Vor einigen Wochen wurden die Schlitzer darauf aufmerksam gemacht, das Reiten im ehemals gräflichen Schlossgarten sei verboten. Als die Grafen von Schlitz im Schlossgarten noch das Sagen hatten, durfte niemand rund um das stimmungsvolle, 1755 nach einem Brand wieder aufgebaute klassizistische Schloss sich dem Tabakrauchen hingeben. Streng waren die Bräuche. Hunde hatten auf dem erlauchten Rasen nichts zu suchen. Insgesamt war das Betreten des Schlossgartens allein zum Vergnügen gestattet.

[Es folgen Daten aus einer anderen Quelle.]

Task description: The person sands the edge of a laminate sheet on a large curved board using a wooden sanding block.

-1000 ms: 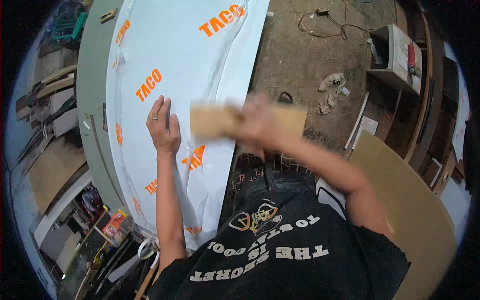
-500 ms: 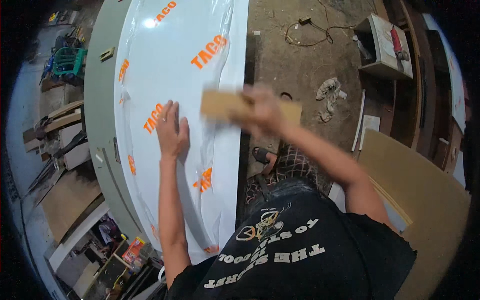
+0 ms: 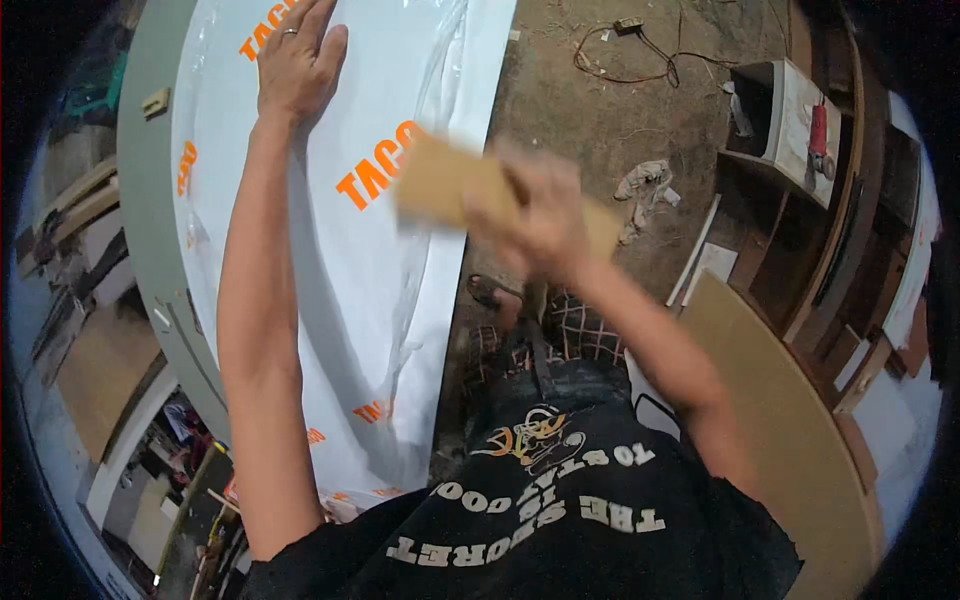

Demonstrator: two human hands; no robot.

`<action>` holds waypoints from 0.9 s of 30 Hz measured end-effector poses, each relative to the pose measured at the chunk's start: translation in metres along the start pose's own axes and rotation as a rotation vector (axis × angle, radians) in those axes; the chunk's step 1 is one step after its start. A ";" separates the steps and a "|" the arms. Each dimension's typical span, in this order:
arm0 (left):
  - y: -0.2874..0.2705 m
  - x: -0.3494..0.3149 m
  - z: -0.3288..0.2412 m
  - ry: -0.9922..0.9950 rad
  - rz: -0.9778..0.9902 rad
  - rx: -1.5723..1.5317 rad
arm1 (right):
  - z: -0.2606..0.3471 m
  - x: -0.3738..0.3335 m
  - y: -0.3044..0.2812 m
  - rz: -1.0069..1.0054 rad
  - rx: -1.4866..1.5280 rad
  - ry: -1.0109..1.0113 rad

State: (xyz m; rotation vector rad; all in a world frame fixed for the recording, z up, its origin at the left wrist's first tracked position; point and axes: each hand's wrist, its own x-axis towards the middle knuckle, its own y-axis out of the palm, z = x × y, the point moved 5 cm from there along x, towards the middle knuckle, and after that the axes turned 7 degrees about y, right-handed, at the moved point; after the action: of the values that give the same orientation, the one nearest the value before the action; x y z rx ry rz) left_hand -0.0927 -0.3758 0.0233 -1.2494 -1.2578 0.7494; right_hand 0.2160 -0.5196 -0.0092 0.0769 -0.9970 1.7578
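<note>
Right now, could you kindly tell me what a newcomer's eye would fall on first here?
Probably the long white panel with orange lettering, stretching up the picture left of centre, with the left hand laid on it near the top. Next, the tan rectangular board, motion-blurred in the right hand at the panel's right edge. At far right, a red power tool stands out on a pale box.

The single view looks from a fisheye camera on the wearer's head, facing steeply down. The dark shirt (image 3: 520, 510) fills six o'clock, close to the lens; the left grip (image 3: 297, 75) shows at eleven and the right grip (image 3: 545, 215) at one, both near. The wide field bends the counter (image 3: 160, 265) at nine and takes in floor (image 3: 600, 130) beyond, toward one.
</note>
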 end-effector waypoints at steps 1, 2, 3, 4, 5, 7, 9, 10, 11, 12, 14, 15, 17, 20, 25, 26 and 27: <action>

Das Tragen von Kötzen und das Fahren von Schubkarren durch den Park war untersagt. Unsittliches und überhaupt unanständiges Betragen im Schlossgarten hatte Strafe und auch Ausweisung zur Folge.

Die siebte Ziffer der einschlägigen gräflichen Verordnung vom 9. September 1835 könnte aus der Feder wohlmeinender grüner Naturfreunde stammen:

"Jede Zerstörung und Beschädigung von Bäumen, Sträuchern, Blumen und sonstigen Gartengewächsen, der Nester von Singvögeln sowie der Tore, Zäune und Hecken hat Strafe und Ausweisung aus dem Schlossgarten zur Folge."